Caride A J, Chini E N, Homma S, Dousa T P, Penniston J T
Department of Biochemistry and Molecular Biology, Mayo Clinic, Rochester, Minn 55905, USA. Caride@Mayo-edu
Kidney Blood Press Res. 1998;21(5):305-9. doi: 10.1159/000025886.
We investigated the localization of mRNA encoding the calcium-sensing receptor (CaSR) along the rat nephron. For this purpose, we combined microdissection of nephron segments and RT-PCR techniques. The results indicate that mRNA encoding rat CaSR is present in rat glomeruli and distal segments (medullary thick ascending limb, cortical thick ascending limb, distal convoluted tubule and cortical collecting duct), whereas it was not detected in proximal convoluted tubules or proximal straight tubules. We also studied whether the CaSR transcription in kidney cortex was modified in response to low dietary phosphate. No significant changes were detected. Given the fact that a low-phosphate diet increased Ca2+ excretion by more than 50-fold, the results suggest that if the CaSR regulates Ca2+ reabsorption, it does so through receptor occupancy by Ca2+ rather than by changes in receptor expression.
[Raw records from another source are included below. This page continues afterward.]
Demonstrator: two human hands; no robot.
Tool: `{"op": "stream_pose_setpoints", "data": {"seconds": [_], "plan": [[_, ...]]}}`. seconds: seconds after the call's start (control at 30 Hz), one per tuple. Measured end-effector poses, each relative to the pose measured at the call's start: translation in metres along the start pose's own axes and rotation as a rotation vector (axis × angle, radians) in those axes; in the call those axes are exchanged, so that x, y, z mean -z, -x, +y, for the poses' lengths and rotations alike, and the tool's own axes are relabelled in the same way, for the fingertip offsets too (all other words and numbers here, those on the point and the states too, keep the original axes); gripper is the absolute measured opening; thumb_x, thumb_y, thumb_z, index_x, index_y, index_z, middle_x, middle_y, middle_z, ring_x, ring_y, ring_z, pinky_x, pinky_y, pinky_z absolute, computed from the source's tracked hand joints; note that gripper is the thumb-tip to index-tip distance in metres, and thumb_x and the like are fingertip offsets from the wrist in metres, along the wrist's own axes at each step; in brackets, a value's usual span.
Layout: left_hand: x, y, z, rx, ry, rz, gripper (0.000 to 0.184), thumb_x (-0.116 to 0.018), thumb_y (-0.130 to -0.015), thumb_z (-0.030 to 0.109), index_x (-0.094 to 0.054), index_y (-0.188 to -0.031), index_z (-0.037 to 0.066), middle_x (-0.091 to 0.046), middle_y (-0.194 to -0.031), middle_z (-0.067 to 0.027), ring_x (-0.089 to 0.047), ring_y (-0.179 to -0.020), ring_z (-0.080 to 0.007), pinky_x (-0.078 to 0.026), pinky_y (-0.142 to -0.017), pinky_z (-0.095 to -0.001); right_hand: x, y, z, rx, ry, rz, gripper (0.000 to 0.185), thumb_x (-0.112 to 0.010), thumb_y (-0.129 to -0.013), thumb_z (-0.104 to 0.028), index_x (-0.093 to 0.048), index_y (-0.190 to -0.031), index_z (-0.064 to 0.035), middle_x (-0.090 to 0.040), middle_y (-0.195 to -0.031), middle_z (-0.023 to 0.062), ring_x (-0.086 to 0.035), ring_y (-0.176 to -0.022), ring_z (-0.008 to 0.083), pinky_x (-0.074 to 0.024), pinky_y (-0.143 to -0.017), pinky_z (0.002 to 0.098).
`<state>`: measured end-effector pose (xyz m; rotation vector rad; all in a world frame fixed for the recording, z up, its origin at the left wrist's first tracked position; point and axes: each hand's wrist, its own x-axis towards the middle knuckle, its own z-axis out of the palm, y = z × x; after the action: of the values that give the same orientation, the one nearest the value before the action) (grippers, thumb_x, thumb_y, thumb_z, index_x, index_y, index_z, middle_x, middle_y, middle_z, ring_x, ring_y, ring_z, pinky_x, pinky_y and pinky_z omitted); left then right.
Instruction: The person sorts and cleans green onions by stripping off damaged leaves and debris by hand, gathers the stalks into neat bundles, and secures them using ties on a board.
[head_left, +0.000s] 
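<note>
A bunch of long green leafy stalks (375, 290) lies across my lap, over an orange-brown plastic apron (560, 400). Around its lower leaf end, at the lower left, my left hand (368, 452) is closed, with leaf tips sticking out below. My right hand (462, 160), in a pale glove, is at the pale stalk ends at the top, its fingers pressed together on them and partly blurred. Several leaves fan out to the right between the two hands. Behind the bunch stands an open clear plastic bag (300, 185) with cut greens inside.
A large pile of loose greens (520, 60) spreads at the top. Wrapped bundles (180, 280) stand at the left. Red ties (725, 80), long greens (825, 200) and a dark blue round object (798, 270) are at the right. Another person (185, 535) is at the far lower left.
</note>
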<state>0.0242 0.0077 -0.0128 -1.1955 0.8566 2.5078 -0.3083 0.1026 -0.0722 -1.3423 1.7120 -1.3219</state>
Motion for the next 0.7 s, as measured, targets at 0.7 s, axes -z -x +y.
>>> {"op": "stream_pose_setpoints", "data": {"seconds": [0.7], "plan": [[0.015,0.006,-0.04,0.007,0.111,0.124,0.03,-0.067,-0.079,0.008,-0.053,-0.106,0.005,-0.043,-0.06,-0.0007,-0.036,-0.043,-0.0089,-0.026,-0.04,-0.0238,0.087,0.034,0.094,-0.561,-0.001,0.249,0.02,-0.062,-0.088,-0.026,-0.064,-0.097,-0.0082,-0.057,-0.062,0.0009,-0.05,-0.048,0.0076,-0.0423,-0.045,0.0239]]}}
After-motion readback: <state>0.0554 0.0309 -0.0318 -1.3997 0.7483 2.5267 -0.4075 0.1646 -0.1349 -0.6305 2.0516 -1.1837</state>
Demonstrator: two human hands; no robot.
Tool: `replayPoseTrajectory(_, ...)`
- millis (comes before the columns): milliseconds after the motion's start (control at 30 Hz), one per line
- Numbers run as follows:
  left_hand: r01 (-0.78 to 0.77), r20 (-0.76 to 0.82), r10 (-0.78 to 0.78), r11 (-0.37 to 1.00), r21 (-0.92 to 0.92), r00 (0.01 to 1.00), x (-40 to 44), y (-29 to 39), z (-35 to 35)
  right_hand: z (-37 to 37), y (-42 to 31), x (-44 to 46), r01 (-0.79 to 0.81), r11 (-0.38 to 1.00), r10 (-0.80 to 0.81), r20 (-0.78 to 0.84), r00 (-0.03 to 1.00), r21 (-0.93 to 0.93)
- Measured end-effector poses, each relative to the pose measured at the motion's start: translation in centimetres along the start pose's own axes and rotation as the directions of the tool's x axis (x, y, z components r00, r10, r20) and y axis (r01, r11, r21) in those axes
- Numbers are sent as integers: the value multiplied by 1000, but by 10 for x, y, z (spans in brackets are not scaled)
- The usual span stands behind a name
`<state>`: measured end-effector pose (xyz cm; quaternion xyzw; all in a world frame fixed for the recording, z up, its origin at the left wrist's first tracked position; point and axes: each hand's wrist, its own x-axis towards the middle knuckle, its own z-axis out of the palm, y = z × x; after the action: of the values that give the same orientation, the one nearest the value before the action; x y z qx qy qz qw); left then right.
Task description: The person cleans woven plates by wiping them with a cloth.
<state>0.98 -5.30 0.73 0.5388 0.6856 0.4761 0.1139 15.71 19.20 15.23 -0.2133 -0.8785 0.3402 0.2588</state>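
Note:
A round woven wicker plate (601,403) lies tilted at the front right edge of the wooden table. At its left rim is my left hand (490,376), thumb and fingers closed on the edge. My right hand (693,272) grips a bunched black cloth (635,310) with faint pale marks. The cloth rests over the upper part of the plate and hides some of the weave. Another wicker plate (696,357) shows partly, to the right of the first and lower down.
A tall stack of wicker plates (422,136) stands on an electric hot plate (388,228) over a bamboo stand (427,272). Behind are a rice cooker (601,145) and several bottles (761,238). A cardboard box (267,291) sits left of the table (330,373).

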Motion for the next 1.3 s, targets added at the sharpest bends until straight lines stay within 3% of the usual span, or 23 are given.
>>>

我们研究了编码钙敏感受体(CaSR)的mRNA在大鼠肾单位中的定位。为此,我们将肾单位节段的显微切割技术与逆转录聚合酶链反应(RT-PCR)技术相结合。结果表明,编码大鼠CaSR的mRNA存在于大鼠肾小球和远端节段(髓质厚升支、皮质厚升支、远曲小管和皮质集合管),而在近曲小管或近端直小管中未检测到。我们还研究了低磷饮食是否会改变肾皮质中CaSR的转录。未检测到显著变化。鉴于低磷饮食使钙排泄增加了50倍以上,结果表明,如果CaSR调节钙重吸收,其作用方式是通过钙离子占据受体,而非通过受体表达的变化。